The question is this: could what we think of as propositional knowledge that would put anyone possessing it in a position to understand a language without tacit reliance on a matching of the sentences or expressions of the language with his own antecedently understood expressions?

That my answer and that Davidson's answer is 'no' is already implicit in the arguments against the utility of meanings in the theory of meaning.

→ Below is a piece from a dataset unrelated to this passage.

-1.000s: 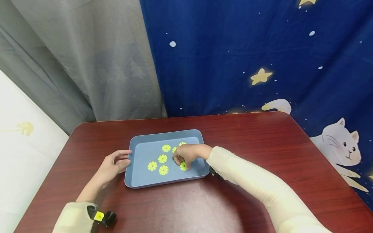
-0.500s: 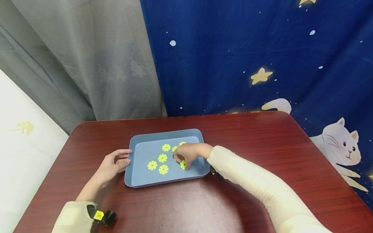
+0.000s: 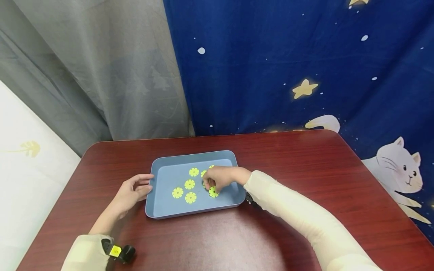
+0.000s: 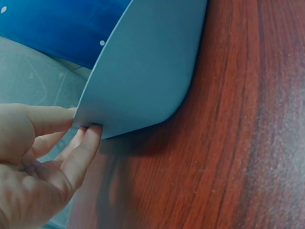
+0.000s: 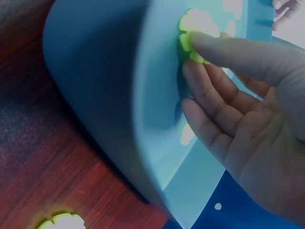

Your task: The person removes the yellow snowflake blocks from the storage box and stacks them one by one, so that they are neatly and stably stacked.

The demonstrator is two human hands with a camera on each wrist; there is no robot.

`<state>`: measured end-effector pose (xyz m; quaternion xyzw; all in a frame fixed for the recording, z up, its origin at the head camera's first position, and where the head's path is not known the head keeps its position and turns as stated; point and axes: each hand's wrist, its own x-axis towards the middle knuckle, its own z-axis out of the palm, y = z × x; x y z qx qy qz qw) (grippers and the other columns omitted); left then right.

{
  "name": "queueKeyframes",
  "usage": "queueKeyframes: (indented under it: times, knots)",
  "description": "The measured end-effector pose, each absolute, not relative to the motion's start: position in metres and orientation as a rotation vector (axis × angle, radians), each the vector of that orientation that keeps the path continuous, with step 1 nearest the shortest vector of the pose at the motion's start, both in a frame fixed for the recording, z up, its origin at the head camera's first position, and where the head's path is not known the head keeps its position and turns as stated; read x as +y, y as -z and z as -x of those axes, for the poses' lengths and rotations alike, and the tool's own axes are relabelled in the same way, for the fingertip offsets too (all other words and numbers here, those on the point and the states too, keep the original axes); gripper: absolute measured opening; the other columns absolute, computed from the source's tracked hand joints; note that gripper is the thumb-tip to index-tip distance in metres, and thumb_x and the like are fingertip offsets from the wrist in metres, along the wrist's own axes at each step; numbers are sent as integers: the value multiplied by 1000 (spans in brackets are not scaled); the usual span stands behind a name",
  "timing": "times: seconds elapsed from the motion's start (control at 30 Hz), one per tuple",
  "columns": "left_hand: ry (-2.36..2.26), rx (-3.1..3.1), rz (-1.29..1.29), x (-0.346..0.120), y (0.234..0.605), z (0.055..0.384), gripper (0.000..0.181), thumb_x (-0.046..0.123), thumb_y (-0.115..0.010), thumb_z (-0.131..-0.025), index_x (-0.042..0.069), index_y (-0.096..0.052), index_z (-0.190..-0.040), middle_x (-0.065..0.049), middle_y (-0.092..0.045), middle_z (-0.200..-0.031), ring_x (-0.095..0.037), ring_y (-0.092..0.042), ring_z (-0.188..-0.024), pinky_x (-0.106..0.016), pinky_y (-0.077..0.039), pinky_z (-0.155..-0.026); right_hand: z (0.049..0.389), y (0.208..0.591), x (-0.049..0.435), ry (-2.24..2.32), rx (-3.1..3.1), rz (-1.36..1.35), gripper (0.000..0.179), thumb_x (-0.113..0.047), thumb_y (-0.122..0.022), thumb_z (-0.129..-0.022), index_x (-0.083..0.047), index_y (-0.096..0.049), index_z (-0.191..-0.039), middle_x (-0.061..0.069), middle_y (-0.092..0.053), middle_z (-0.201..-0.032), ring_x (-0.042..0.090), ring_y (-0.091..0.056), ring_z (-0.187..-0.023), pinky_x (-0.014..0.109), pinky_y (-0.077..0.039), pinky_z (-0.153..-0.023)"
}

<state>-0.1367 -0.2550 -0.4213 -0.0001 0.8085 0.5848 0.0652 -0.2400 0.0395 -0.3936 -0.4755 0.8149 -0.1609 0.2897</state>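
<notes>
A blue-grey tray [image 3: 162, 173] on the table holds several yellow-green notched interlocking discs [image 3: 189, 184]. My left hand [image 3: 130, 194] touches the tray's left end with extended fingers. In the left wrist view, its fingertips [image 4: 90, 131] rest against the tray's outer wall [image 4: 143, 71]. Over the tray's right half, my right hand [image 3: 219, 177] pinches one interlocking disc [image 3: 214, 192]. The right wrist view shows the thumb laid across that disc [image 5: 198, 21], with the other fingers [image 5: 205, 90] bent behind and below it. Part of the far-right discs is hidden by this hand.
The dark red wooden table [image 3: 288, 158] extends around the tray. Another yellow-green disc [image 5: 62, 222] lies outside the tray, low in the right wrist view. Grey and blue curtains [image 3: 244, 75] hang behind the table's far edge.
The right thumb and fingers have shifted slightly at the disc, and more of the disc shows below the hand. The left hand and tray stay in place.
</notes>
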Motion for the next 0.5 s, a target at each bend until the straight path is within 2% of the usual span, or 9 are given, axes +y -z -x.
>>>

Let us suppose that any such account would issue in propositional knowledge stated in the form

(M) s means that p

The question is whether we could come up with a story about the proposition expressed by (M) such that knowing that proposition would suffice to understand s. It may seem so, because anyone who understands (M) of course thereby knows what s means--and isn't understanding the sentence just a matter of grasping the proposition expressed by it? Well, that is the standard story but language is more artful than we give it credit for. We have noted that 'p' is used in (M) and a requirement on the truth of (M) is that what goes in for 'p' translate s, and anyone who understands the sentence knows this. So clearly knowledge of the meaning of (M) puts on in a position to know s in virtue of being able to match it to a sentence in his language that he understands already. And in fact I think that is the way these sentences function to give us understanding of s. Suppose you want to deny this. Then you want to say that the proposition expressed does the work. What is the proposition expressed? If we think that 'that p' is say a term that just introduces a proposition into the proposition expressed by (M) in an "argument position" (is there any way of getting away from the idea that propositions are the shadows of sentences?) then it is clear that if understanding a sentence is grasping the proposition expressed by it, we can understand that proposition without understanding s, for let ' Bob' name the proposition expressed by s, and (M') expresses the relevant proposition:

(M') s means Bob.

We might appeal to a Fregean sense as a mode of presentation of the proposition in question and say the proposition expressed by (M) is individuated by the relevant sense of 'that p' in the relevant position in the proposition. But what is this mode of presentation of a proposition the grasp of which guarantees grasp of the proposition of which it is a mode of presentation? For it to do the intended work, it has to present the proposition under a mode of presentation that does not involve picking it out relative to a sentence one already understands. But so far this is only a placeholder in a theory for which no content has been provided. There is nothing that will do the job. You might get someone to understand a sentence by showing him its use. But if you want to state something understanding of which ipso facto suffices (not by way of allowing him, for example, infer, given what you've said, other things that give him the requisite insight) you will have to make use of a device that amounts to using a sentence he understands with, in that use, the same meaning as the sentence whose meaning you are trying to convey.

If this is right, then the conclusion to draw is that a compositional meaning theory, with the aim of producing meaning theorems, can't get around at some point the need of the theorist to rely on antecedent knowledge of a language to come to understand the language being treated. But this does not, in line with what I said above, undercut the explanatory aims of the theory.